Mr Donohoe is, he says, guided the failures of the past, the long shadow of the financial crisis and the subsequent era of austerity which left such deep social scars, and – though he doesn’t mention it – upended the pre-existing political order, sweeping away nearly a century of the Fine Gael-Fianna Fáil duopoly.
“It’s my defining experience of politics, starting off as a councillor in 2004 and when I got into the Oireachtas from [2007] onwards – the trauma, on an individual level, beyond the big events of Nama and going into an IMF programme, and what that meant for the lives of the people I represent.
“That’s why a continual theme in the arguments that I’ve made – and there are ups and downs along the way, God knows you don’t get everything right – is that not spending every cent that you have is not a guarantee that there’ll never be a bust, but it’s the best insurance policy that you have,” he says.
The fact, he says, that the public finances are in such robust health is not just an crash. It’s not “a background event that just happened.” It is, he animatedly insists, the result of political choices.
The reason the corporation tax receipts are in Ireland is because the companies are in Ireland, he says, “which in turn is the result of political and policy choices – not all of which I’ve made, it goes without saying. Predecessors over decades have made those choices as well. But there is a thesis and an argument regarding that model which I believe has played a vital role in the transformation of our state.”
He cites concerns about the most recent figures for corporation tax showing a fall-off from the levels seen last year. But even on this he advocates caution – wait until November, he says, and then we’ll have a better idea. That, of course, is after the budget.
In the absence of financial stability, all the other things you want to do, you can’t do
Isn’t that an argument for running an even bigger surplus? And having fewer giveaways in the budget?
“This goes back to my role and the role of Michael [McGrath, the Minister for Finance] as politicians as well, where we recognise all of the different competing demands that we have to respond back to.”
Going beyond a €10 billion surplus right now, he says, “would not be feasible”.
Is fiscal prudence the Government’s big idea?
“We have a group of parties in the political centre that do differ but are united in the view that the political centre serves our country well and can respond back to all the ills, all the difficulties we have.
“And in the time of raised voices and competing and simple arguments, I know to make the case for centrism, or moderation, of itself can feel a little bit radical.

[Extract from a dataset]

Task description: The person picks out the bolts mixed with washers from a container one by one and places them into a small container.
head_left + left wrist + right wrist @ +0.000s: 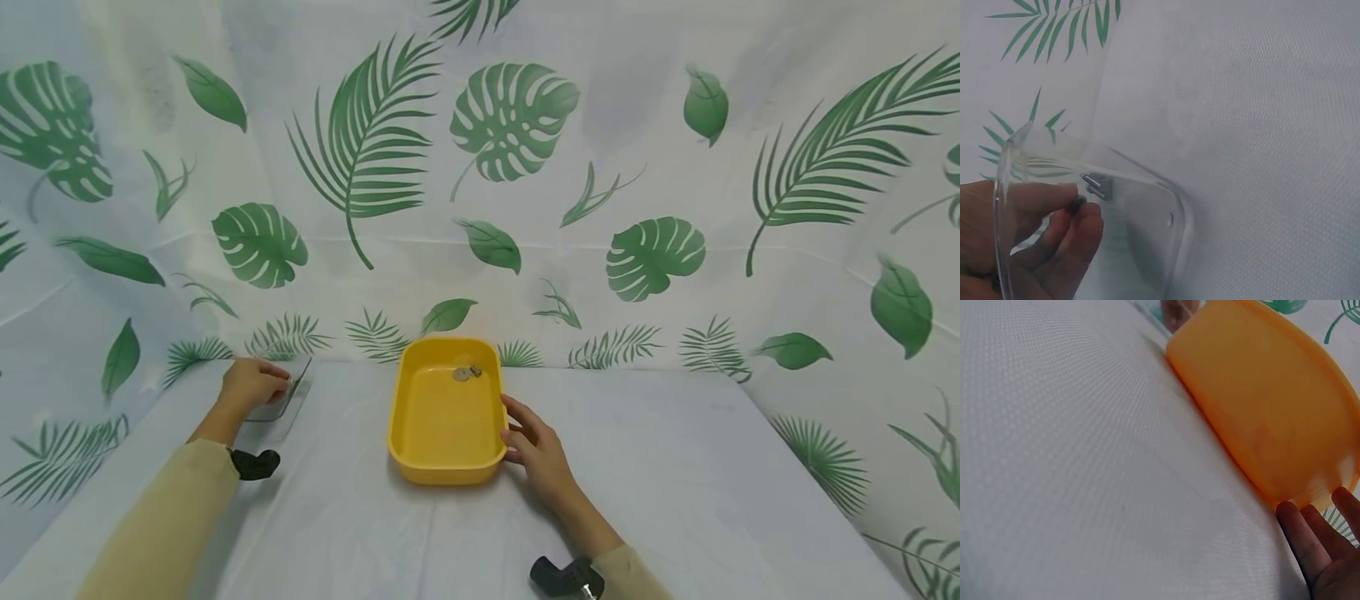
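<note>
A clear plastic container (1147, 222) stands on the left of the table. My left hand (251, 388) reaches into it, thumb and fingers pinching a small dark metal piece (1078, 202) whose exact kind is too hidden to tell. Beyond the fingertips, a few shiny metal pieces (1096, 185) show in the container. In the middle of the table sits a yellow tray (446, 433). Near its far right corner lie a round, flat washer-like piece (461, 375) and a smaller metal piece (476, 372). My right hand (538, 450) touches the tray's right side with mostly straight fingers.
White cloth (660, 467) covers the table. Behind it hangs a white curtain (540, 250) printed with green leaves. Each wrist carries a black camera mount, such as the left mount (255, 464). A gap of table separates the clear container from the yellow tray.
</note>
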### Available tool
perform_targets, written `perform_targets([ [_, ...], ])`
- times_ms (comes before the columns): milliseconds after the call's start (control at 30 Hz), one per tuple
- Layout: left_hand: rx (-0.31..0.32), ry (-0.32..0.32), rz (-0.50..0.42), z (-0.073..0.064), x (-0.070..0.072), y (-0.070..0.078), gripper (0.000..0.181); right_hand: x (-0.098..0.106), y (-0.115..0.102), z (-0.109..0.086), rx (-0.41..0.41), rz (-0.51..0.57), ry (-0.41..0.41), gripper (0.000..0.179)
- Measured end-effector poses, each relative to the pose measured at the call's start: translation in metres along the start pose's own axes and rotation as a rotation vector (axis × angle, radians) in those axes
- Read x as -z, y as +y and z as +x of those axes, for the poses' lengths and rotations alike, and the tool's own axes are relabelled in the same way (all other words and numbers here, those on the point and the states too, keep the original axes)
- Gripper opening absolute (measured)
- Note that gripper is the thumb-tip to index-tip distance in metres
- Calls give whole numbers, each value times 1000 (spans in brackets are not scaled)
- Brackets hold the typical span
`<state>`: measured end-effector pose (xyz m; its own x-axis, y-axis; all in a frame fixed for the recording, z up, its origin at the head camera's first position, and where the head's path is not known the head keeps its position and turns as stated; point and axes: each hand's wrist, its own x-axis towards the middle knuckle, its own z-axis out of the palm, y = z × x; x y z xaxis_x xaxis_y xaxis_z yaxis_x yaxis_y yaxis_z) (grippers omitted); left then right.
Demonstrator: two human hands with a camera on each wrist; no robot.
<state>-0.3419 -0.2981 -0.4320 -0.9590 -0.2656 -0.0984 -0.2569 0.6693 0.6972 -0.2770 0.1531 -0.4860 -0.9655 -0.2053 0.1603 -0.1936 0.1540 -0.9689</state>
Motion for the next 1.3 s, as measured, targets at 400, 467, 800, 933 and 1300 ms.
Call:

But I believe the centre has served this country well, and this is a Government of the centre.”
But hasn’t his sensible centrism failed many of the people who now feel that they have no chance of owning a home, who feel excluded from having that stake in society?

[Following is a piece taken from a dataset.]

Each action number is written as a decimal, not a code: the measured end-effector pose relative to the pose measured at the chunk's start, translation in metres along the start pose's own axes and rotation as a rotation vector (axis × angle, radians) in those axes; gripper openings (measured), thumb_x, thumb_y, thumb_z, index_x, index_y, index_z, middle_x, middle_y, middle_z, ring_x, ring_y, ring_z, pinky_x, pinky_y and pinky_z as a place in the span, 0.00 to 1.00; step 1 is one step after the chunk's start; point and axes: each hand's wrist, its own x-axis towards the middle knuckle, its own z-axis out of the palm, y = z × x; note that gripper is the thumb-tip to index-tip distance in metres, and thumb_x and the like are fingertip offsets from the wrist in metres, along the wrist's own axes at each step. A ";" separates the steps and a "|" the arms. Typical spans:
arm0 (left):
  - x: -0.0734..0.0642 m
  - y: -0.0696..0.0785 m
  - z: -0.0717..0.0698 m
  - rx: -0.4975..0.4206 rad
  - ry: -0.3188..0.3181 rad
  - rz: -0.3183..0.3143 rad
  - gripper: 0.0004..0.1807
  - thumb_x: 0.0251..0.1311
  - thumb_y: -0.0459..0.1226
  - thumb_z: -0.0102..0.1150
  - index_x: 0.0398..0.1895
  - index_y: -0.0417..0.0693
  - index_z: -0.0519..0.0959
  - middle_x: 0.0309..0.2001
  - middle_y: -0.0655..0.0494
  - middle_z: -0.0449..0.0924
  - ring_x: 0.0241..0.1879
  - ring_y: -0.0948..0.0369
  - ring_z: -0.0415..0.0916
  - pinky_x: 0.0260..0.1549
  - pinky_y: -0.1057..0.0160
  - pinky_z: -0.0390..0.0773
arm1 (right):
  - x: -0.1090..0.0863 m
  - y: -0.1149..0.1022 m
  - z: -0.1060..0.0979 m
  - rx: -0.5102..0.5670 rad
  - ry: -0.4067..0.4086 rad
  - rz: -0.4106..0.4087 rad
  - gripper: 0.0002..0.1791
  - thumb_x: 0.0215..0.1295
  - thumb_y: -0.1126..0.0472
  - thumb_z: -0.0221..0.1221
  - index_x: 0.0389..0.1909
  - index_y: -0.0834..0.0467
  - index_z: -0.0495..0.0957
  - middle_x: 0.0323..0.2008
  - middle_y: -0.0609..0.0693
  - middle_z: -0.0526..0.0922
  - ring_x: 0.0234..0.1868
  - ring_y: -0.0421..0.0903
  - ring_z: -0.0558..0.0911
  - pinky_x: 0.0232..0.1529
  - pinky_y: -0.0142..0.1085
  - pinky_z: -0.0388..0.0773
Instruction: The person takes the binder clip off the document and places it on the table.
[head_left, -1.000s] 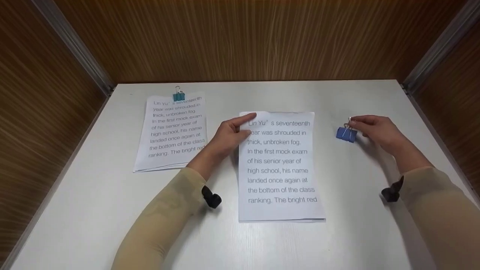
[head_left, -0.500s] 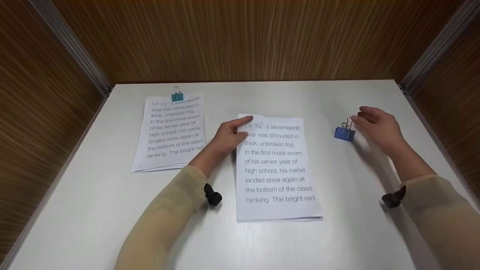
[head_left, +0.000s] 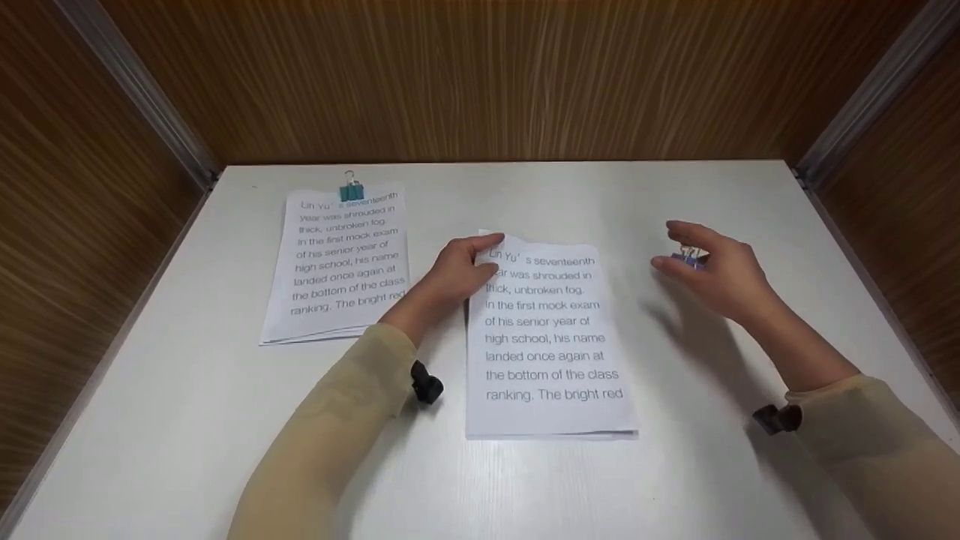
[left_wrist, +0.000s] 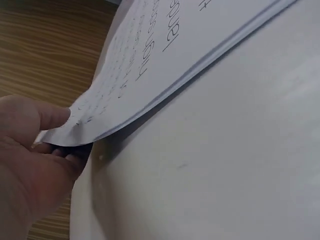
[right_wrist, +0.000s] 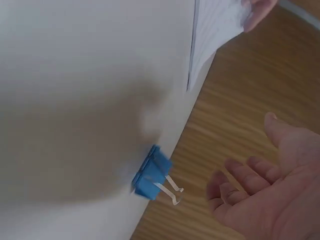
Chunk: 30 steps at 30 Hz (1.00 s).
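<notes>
My left hand [head_left: 461, 270] pinches the upper left corner of a stack of printed paper [head_left: 551, 352], thumb on top and fingers underneath. In the left wrist view that edge of the paper [left_wrist: 150, 95] is bent up off the table. My right hand [head_left: 716, 270] hangs in the air right of the stack, thumb and fingers spread and holding nothing. Behind it, partly hidden in the head view, a blue binder clip [head_left: 688, 257] rests on the table. The right wrist view shows the blue binder clip [right_wrist: 152, 172] apart from the fingers, its wire handles sticking out.
A second stack of printed paper [head_left: 337, 262] lies at the left, with a teal binder clip [head_left: 351, 190] on its top edge. The white table [head_left: 225, 420] is bounded by a wood-grain panel [head_left: 510, 82] at the back and similar panels at both sides.
My right hand has let go of the blue binder clip and moved left, in front of it. My left hand keeps its pinch; the stack's upper right corner has shifted left and down.
</notes>
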 end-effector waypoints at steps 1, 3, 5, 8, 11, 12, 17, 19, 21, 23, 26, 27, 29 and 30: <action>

“And this is why I am – despite the vigour of our debate here, which is great – I make the case for a degree of humility about the political centre. I make the case for it ... but the centre itself has to acknowledge its own failings, its own deficiencies.”
He knows that the centre has failed to realise the expectations of many people. But he also adds that for too many people, the political centre has become identified with a conservative outlook, and the maintenance of the status quo.

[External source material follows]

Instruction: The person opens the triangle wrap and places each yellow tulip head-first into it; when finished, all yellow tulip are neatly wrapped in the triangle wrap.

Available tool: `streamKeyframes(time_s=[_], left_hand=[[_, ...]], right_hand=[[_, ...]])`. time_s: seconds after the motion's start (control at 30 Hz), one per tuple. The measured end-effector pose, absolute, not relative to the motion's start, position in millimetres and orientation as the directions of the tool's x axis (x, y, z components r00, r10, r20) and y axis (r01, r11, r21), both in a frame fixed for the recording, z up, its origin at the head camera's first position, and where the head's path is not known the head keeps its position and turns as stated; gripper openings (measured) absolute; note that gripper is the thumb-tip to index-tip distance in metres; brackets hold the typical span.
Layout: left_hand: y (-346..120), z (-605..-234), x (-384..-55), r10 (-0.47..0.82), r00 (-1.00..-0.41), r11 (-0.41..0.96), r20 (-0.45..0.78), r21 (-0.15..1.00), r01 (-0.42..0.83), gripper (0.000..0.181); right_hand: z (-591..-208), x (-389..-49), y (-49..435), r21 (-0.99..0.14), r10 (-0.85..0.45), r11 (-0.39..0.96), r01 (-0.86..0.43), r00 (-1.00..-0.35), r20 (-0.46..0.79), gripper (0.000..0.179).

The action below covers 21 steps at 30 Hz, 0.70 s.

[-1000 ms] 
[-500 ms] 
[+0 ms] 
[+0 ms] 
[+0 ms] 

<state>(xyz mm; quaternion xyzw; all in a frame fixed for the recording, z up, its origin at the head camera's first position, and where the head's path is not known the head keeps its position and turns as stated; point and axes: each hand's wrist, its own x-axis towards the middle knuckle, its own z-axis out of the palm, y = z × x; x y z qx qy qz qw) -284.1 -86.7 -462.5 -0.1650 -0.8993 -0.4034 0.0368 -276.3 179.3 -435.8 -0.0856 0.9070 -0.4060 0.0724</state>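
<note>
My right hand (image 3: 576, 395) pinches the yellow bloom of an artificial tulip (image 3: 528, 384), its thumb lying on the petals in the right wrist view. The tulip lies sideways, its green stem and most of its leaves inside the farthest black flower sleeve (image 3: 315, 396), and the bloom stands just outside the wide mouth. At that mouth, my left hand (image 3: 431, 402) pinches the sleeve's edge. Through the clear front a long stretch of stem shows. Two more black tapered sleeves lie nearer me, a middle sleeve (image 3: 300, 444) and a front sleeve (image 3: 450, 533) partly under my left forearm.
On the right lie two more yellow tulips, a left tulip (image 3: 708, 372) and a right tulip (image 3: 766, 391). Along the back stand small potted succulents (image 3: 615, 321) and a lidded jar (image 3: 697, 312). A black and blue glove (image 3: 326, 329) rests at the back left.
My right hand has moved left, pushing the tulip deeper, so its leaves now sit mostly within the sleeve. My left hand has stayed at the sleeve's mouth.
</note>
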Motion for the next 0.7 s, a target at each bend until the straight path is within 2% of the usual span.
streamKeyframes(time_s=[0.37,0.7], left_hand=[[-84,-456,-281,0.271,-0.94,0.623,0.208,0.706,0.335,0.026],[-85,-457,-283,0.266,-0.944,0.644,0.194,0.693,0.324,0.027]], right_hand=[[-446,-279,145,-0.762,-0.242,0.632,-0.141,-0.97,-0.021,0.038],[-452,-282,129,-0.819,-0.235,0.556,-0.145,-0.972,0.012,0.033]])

But, he adds, citing the efforts on his home patch of Dublin Central, where the State has been trying various approaches to help disadvantaged areas, sometimes successful, sometimes not: “You keep on trying, you keep on trying different things.”
Typically, he brings the argument back to the need for careful and prudent management of the public finances: “In the absence of financial stability, all the other things you want to do, you can’t do.”